## Information provided
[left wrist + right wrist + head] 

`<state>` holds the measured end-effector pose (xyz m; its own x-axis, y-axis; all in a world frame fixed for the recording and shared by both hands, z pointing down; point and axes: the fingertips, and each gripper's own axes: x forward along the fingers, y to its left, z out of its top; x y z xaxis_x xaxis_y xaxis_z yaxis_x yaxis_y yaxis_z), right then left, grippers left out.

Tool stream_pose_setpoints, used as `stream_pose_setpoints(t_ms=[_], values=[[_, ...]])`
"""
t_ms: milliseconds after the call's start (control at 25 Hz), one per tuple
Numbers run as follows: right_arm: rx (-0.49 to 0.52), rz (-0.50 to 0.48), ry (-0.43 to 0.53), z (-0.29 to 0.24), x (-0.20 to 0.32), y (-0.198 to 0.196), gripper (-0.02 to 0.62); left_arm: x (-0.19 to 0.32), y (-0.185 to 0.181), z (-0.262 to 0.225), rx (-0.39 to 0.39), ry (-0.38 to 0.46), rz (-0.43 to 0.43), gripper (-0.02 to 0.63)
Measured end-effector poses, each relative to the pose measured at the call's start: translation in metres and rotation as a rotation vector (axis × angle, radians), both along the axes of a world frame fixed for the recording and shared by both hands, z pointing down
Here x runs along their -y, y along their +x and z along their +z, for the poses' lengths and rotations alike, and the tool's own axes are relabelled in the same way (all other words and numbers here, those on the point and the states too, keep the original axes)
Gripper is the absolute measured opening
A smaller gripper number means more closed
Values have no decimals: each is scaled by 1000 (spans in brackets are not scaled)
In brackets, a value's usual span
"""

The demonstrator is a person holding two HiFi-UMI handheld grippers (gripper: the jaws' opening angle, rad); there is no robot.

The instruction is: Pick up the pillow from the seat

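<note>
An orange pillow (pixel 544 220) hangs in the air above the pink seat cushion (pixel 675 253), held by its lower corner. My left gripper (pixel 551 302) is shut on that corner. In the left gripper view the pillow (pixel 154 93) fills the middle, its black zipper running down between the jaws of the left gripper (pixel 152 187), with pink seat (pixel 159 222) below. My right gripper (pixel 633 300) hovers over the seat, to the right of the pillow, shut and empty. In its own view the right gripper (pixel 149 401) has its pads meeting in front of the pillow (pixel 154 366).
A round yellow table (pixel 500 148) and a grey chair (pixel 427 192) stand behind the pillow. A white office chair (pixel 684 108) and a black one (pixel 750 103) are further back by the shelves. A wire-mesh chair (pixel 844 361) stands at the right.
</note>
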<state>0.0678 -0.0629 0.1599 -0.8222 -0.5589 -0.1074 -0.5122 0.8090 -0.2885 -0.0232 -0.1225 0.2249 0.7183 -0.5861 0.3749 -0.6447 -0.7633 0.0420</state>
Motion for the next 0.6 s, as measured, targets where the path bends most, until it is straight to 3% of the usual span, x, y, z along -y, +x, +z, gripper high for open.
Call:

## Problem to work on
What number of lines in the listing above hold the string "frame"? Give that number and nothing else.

## Exercise response
2